Changing times for Russ Berrie

It’s going to take more than an unexpected bear hug to cage Russ Berrie & Company, Inc. (NYSE: RUS) -- the venerable maker of collectible plush lions and tigers and bears, oh my -- and other gift items that keep kids of all ages entertained.

Shares of Russ Berrie have risen 35% in the past three months, but can small-cap investors continue to find value if they jump in now?

The stock established the first of a string of 52-week highs on June 6, after the Oakland, N.J., company said that it had received an unsolicited $18-a-share takeover offer that valued the company at about $380 million.

But the Russ Berrie board thought otherwise, and the company said in a statement that the directors had “determined that this proposal undervalues the company.” The company noted that before receiving the bid, it already was looking into the possible sale of its struggling gift division, and had received some interest “from several prospective acquirers.” It also said that it had hired Sagent Advisors to explore its options, which it identified as selling parts of the company, selling the entire company, or making acquisitions to grow, in order to better compete with such giants as Hasbro, Inc. (NYSE: HAS) and Mattel, Inc. (NYSE: MAT).
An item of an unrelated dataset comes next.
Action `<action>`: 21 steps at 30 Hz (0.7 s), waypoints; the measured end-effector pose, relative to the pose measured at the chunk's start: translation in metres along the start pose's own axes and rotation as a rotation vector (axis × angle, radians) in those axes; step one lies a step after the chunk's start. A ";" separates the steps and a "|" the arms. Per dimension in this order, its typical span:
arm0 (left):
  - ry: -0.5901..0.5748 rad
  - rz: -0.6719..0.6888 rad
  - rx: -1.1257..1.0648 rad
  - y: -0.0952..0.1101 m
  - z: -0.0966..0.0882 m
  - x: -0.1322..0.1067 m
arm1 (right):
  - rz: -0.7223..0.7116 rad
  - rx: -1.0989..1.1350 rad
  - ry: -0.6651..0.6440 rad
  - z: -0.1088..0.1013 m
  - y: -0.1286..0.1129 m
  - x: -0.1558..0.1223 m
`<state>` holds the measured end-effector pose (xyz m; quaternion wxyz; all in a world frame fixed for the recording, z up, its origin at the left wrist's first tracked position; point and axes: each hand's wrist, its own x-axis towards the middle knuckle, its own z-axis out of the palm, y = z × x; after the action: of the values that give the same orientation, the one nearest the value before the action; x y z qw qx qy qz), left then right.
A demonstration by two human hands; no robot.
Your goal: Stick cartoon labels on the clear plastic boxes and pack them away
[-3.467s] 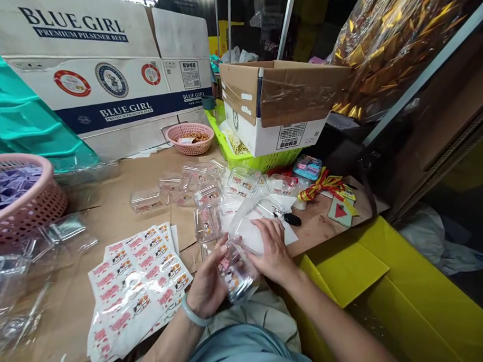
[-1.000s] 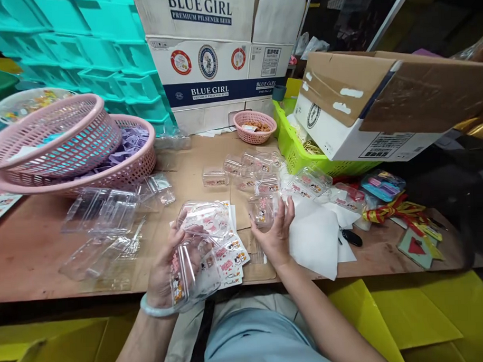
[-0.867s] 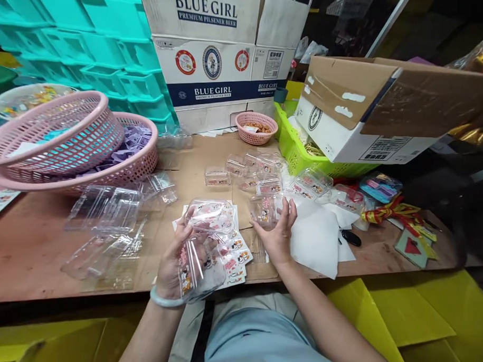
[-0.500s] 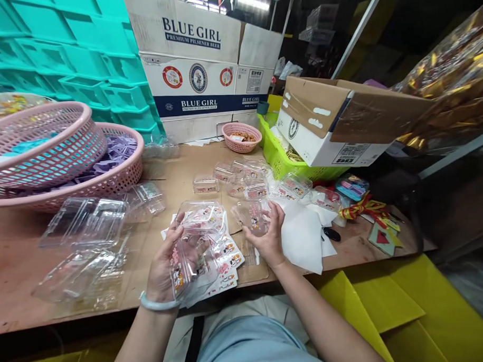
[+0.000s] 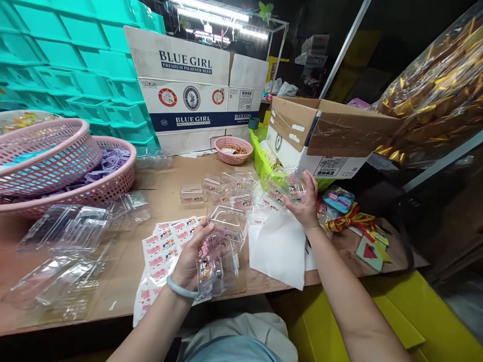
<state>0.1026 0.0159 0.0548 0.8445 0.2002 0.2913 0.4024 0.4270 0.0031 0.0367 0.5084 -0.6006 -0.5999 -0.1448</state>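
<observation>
Clear box [image 5: 218,258] stays in left hand [image 5: 191,259]; right hand [image 5: 305,205] reached away (rightward).

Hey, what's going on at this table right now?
A person sits at a wooden table handling small clear plastic boxes. The left hand holds an open clear box with cartoon stickers on it, above a sticker sheet. The right hand is stretched out to the stickered boxes clustered by the green basket, fingers on one of them; whether it grips it is unclear. Empty clear boxes lie left, beside pink baskets.
</observation>
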 end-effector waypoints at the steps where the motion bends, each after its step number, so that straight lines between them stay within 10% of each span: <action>1: 0.007 -0.001 0.001 -0.002 0.002 0.003 | 0.019 0.030 0.011 0.002 0.003 -0.003; 12: 0.132 0.127 -0.002 -0.010 0.056 0.055 | 0.138 0.043 0.016 -0.006 0.013 0.001; 21: 0.137 0.102 -0.001 -0.029 0.080 0.081 | 0.003 0.053 -0.341 -0.013 0.002 0.003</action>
<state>0.2125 0.0548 0.0713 0.8011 0.1863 0.3377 0.4577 0.4359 -0.0050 0.0441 0.4150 -0.6039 -0.6800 -0.0243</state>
The offer did nothing to change the view of analyst Daniel Scalzi of Matrix USA, who has a “strong sell” rating on the company, and he questioned the wisdom of rejecting that price, a tiny premium of about 1.6% of the previous day’s closing share price. He told The Record newspaper in Hackensack, N.J.: “Eighteen bucks a share? They should have taken it.” At TheStreet.com Ratings, however, the stock was upgraded from sell to hold.